**Your objective:** Some lines hold the string "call". Copy all of them from the material that follows.

[Data to examine]

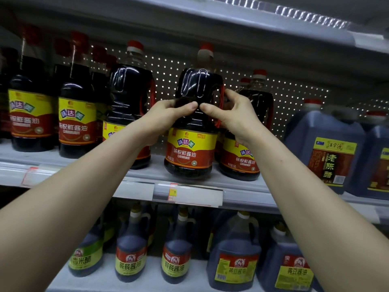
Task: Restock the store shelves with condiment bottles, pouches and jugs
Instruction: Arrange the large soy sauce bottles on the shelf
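A large dark soy sauce jug with a red cap and a yellow-and-red label stands near the front edge of the middle shelf. My left hand grips its left shoulder, thumb across the front. My right hand grips its right side at the red handle, thumb meeting the left thumb. Matching jugs stand on either side: one to the left and one to the right, partly hidden behind my right wrist.
Smaller soy sauce bottles fill the shelf's left end. Blue vinegar jugs stand at the right. The lower shelf holds several vinegar and soy bottles. A price-tag rail runs along the shelf edge; another shelf hangs overhead.
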The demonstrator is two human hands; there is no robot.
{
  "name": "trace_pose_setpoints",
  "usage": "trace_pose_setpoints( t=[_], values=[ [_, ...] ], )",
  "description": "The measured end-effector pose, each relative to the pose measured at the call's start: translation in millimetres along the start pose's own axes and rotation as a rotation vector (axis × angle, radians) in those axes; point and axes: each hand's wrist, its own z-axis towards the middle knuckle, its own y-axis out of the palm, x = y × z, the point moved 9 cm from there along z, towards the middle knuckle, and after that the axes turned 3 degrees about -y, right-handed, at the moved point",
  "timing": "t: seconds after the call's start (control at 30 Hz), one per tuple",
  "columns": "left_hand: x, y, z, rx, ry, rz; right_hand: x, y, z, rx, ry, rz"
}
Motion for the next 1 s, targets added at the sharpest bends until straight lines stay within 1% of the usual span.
trace_pose_setpoints(
  t=[0.13,0.37,0.5,0.53,0.63,0.77,0.83,1.0],
  values=[
    [-11,-2,8,0.014,0.000,-0.018,8,5,7,0.013,0.001,-0.033],
    [-22,2,16,0.034,-0.042,-0.063,28,9,13,0.036,0.112,-0.008],
    [-25,0,10,0.077,-0.027,-0.067,20,6,2,0.085,0.042,-0.095],
    [-25,1,7,0.088,-0.007,-0.041,19,6,-4,0.087,0.023,-0.130],
    [-27,0,-12,0.106,0.048,0.139,22,11,-30,0.055,-0.016,-0.189],
    [-53,4,-38,0.031,-0.008,0.283,46,26,-65,-0.052,0.043,-0.264],
    [-62,8,-42,0.015,-0.007,0.366,53,29,-72,-0.066,0.055,-0.224],
    [-60,3,-36,0.049,0.000,0.372,54,31,-58,-0.101,0.054,-0.204]
  ],
)
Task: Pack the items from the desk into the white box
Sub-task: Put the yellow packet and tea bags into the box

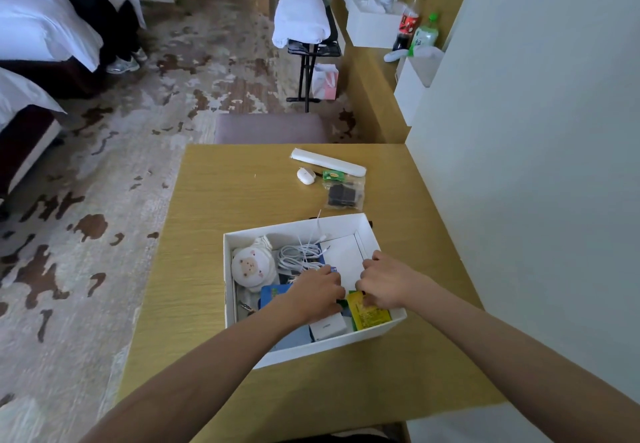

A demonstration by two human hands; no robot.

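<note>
**Inspector:** The white box [242, 304] is sitting open on the desk [225, 200], and I am taking it as my reference point. How far along is the packing?

**Assistant:** Well under way, in my judgement. Inside the box, against its left wall, a round plush sheep [250, 267] is lying; beside it toward the middle, a bundle of white cables [298, 254] is resting, one end trailing up over the far wall. A blue item [273, 295] and a small white carton [328, 327] are sitting toward the near wall, and a yellow packet [369, 314] is occupying the near right corner.

**Inspector:** And the hands?

**Assistant:** Both are working inside the box, close together but not touching. The left hand [317, 295] is curled over the middle contents with something small and blue at its fingertips; whether it is gripping that, I cannot tell. The right hand [384, 281] is pinching down at the top edge of the yellow packet; a firm hold is not confirmable either.

**Inspector:** What is remaining outside?

**Assistant:** Four items are lying on the desk beyond the box's far wall: a clear bag of dark pieces [344, 195] nearest, then a small green packet [333, 175], a white mouse [305, 176] and a long white case [328, 162] farthest. I am judging the task unfinished until those go in.
</note>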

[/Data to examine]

**Solution to the exercise:**
  "description": "The measured end-effector pose, each relative to the pose measured at the call's start: translation in millimetres along the start pose's own axes and rotation as a rotation vector (axis × angle, radians) in those axes; point and axes: each hand's wrist, its own z-axis towards the middle knuckle, its own y-axis out of the palm, x = y × z, the point moved 9 cm from there along z, towards the middle knuckle, and after that the axes turned 3 degrees about -y, right-handed, at the moved point",
  "timing": "t: seconds after the call's start (control at 30 Hz), one per tuple",

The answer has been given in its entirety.